- **WHAT IS EXPECTED**
Repeat the records below line by line, exactly, finishing on the line that contains "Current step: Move".

- **AVAILABLE RECORDS**
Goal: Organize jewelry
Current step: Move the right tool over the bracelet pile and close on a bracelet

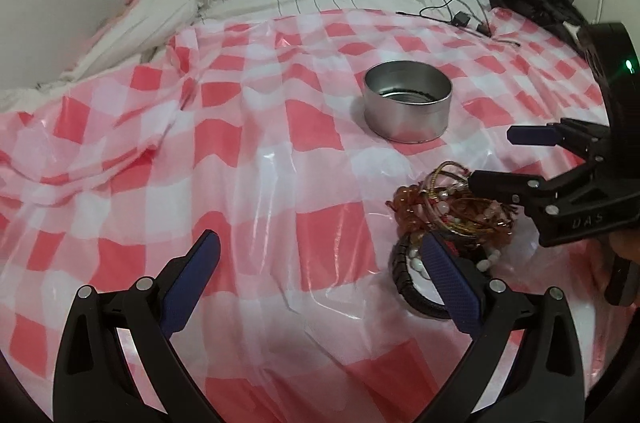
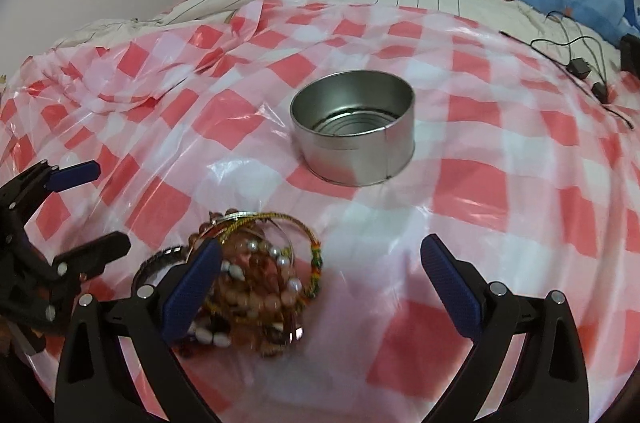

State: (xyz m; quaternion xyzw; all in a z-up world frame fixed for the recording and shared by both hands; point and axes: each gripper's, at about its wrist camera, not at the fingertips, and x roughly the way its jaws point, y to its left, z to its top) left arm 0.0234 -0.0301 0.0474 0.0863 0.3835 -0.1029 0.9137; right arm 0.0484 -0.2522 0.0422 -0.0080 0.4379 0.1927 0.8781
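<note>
Two grippers flank the pile [image 2: 256, 275] on the checked sheet [image 2: 500, 191], near the empty tin [image 2: 354, 135]: our left gripper [image 1: 320, 263] spread wide, our right gripper [image 2: 320, 267] wide too, neither holding anything. The bracelets look tangled, so we risk lifting several together and dragging the slick sheet.

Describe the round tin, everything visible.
The round metal tin is a low, open-topped silver cylinder with no lid in sight. Its side wall is smooth and dull-shiny, with a vertical seam at the front right in the right wrist view. The inside is empty, and the bottom shows concentric ridges. It stands upright on the red-and-white checked plastic sheet, beyond the jewelry pile and apart from it. Nothing else touches it.
</note>
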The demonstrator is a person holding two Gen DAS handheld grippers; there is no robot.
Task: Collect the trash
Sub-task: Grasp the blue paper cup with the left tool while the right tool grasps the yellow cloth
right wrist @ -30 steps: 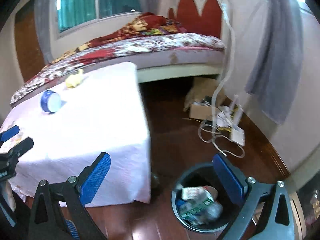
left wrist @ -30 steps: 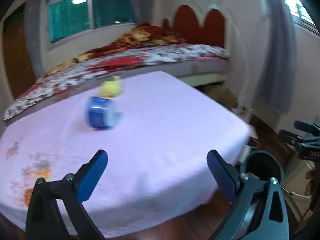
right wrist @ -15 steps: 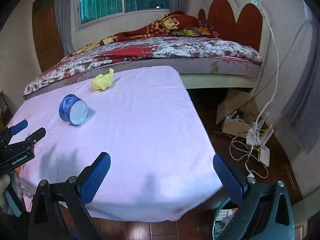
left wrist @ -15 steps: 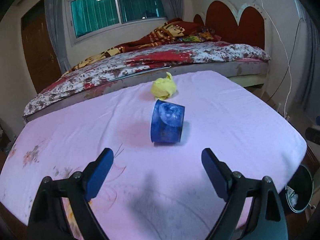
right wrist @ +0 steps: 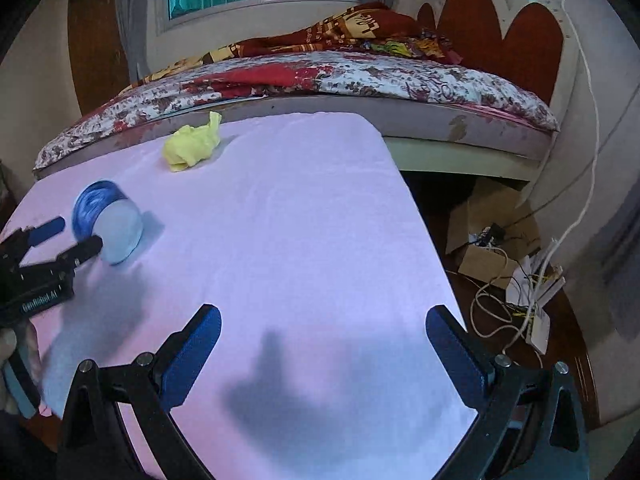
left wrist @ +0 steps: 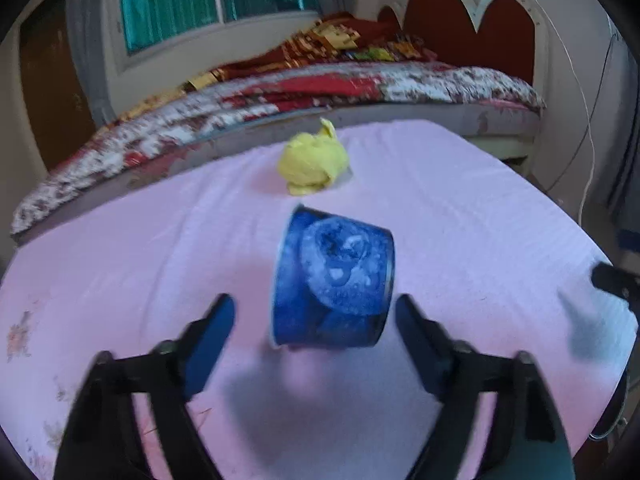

- **RESULT**
Goal: Organize jewelry
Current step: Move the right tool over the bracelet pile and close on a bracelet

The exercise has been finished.